Why do they fail? Because they are afraid, bored, and confused.

The true test of intelligence is not how much we know to do, but how we behave when we don’t know what to do.

The intelligent people, young or old, meeting a new situation or problem, open himself up to it; he tries to take in with mind and senses everything he can about it; he think about it; instead of about himself or what it might cause to happen to him; he grapples with it boldly, imaginatively, resourcefully, and if not confidently at least hopefully; if he fails to master it, he looks without shame or fear at his mistakes and learns from them. This is intelligence. Clearly, its roots lie in a certain feeling about life, and one’s self respect to life.

The bright child is curious about life and reality, eager to get in touch with it, embrace it, unite himself with it. There is no wall, no barrier between him and life.

We destroy children learning capacity by making them afraid, afraid of not doing what other people want, of not pleasing, of making mistake, of failing, of being wrong.

We destroy the disinterested (NOT uninterested) love of learning in children, which is so strong when they are small, by encouraging and compelling them to work for petty and contemptible rewards --- gold star, or paper marked 100 and tacked to wall, or A’s on report cards, or honor rolls, or dean’s list – in short, for the ignoble satisfaction of feeling that they are better than someone else.

We encourage them to feel that the end and aim of all they do in school is nothing more than to get a good mark on a test, or to impress someone with what they seem to know. We kill, not only their curiosity, but their feeling that it is a good and admirable thing to be curious, so that by the age of ten most of them will not ask questions, and will show a good deal of scorn for the few who do

School tends to be a dishonest as well as nervous place.

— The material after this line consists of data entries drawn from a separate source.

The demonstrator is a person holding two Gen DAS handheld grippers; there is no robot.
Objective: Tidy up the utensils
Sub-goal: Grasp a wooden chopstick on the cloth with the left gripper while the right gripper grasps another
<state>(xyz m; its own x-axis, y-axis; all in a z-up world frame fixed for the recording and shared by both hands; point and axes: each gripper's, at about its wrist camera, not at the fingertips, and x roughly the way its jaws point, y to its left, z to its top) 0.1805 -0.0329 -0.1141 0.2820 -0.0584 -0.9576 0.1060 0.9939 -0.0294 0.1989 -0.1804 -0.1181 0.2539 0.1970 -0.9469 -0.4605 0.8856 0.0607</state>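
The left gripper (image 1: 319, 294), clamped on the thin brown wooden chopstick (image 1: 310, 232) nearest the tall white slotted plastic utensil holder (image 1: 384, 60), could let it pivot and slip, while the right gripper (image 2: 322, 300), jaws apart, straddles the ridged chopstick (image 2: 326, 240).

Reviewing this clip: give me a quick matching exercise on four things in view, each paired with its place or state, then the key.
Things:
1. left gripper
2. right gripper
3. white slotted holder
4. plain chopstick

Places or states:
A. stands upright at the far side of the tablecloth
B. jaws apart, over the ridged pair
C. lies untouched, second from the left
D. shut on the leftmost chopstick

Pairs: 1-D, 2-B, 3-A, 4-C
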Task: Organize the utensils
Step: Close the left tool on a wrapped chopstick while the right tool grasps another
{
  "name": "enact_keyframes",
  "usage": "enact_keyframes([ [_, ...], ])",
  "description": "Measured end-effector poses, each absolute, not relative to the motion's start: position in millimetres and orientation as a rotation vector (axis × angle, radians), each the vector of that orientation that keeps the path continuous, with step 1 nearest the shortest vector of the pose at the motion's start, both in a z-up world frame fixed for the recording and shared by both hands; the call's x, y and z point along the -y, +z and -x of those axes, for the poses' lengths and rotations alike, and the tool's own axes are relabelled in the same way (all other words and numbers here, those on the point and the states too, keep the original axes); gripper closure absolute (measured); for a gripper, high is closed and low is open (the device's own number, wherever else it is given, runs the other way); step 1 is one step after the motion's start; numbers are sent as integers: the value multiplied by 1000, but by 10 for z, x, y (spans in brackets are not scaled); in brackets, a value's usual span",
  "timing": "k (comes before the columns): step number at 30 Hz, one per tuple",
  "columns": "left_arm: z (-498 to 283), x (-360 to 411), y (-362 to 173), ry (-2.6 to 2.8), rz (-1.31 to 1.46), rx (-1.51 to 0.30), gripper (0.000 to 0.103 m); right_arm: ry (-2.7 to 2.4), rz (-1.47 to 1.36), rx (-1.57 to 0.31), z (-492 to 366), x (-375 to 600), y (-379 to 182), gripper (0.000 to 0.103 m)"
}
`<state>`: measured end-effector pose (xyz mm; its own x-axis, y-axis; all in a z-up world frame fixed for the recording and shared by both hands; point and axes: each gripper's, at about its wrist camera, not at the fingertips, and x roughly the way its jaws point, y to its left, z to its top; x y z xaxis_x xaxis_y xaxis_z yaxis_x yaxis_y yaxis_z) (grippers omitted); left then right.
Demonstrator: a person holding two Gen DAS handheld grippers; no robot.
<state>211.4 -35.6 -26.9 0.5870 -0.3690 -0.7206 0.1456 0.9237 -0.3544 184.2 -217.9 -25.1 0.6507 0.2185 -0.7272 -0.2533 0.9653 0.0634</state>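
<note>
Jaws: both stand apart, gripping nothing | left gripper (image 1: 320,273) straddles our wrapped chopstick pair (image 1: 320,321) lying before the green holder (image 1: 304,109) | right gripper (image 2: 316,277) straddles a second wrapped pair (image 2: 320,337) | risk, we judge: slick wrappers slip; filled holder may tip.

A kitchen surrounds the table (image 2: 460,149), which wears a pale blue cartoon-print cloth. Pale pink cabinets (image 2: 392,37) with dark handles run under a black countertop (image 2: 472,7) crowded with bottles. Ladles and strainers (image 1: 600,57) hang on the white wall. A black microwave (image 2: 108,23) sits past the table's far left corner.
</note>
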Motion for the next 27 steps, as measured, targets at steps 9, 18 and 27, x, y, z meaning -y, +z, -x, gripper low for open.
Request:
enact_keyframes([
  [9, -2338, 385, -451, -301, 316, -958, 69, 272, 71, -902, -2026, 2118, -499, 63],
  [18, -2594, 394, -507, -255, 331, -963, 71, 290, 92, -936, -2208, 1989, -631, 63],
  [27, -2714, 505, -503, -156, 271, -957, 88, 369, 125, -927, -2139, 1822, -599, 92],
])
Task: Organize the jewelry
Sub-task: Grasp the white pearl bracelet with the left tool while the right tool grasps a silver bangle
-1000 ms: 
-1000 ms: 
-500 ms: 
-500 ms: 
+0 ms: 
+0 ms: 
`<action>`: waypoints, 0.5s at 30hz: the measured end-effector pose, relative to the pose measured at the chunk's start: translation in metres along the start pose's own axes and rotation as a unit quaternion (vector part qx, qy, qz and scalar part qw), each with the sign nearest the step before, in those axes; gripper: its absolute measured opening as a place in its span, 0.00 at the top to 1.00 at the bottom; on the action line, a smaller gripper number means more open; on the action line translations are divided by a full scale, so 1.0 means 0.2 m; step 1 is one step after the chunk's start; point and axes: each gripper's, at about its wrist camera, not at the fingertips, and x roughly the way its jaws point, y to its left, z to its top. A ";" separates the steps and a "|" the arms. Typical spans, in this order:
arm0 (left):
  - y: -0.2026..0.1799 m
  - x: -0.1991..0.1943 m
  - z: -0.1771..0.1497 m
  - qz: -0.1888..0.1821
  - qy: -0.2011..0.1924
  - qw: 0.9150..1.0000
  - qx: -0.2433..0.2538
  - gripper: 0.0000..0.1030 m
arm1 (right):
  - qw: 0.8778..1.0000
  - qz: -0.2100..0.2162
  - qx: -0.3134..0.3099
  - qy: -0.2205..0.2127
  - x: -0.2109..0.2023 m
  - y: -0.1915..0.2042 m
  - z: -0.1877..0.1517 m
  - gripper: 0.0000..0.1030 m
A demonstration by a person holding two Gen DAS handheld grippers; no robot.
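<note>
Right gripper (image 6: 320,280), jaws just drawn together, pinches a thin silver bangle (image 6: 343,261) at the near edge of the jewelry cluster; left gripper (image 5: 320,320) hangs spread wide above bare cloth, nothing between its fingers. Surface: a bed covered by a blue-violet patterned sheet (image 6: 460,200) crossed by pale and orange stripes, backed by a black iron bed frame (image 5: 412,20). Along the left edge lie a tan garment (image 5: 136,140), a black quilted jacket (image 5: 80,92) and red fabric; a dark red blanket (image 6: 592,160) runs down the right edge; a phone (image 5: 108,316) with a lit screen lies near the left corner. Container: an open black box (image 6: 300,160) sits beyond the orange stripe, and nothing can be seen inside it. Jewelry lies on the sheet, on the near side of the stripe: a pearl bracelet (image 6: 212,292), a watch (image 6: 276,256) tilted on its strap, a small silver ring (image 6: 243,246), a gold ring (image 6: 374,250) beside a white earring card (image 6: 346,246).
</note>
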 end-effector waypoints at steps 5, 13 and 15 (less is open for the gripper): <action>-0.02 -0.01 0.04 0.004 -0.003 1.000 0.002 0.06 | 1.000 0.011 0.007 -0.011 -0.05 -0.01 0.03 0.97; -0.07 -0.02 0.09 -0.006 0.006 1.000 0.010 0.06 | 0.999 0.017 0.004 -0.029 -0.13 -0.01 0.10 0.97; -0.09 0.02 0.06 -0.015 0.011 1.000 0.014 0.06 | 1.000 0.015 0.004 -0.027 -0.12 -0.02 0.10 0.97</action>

We adults are not often honest with children, least of all in school. We tell them, not what we think, but what we feel they ought to think; or what other people feel or tell us they ought to think.

School should be a place where children learn what they most want to know, instead of what we think they ought to learn. The child who wants to know something remembers it and uses it once he has it; the child who learns something to please or appease someone else forgets it when the need for pleasing or the danger of not appeasing is past.

The only difference between bad and good students in this respect is that the bad students forget right away, while the good students are careful to wait until after the exam.

If for no other reason, we could well afford to throw out most of what we teach in school because the children throw out almost all of it anyway.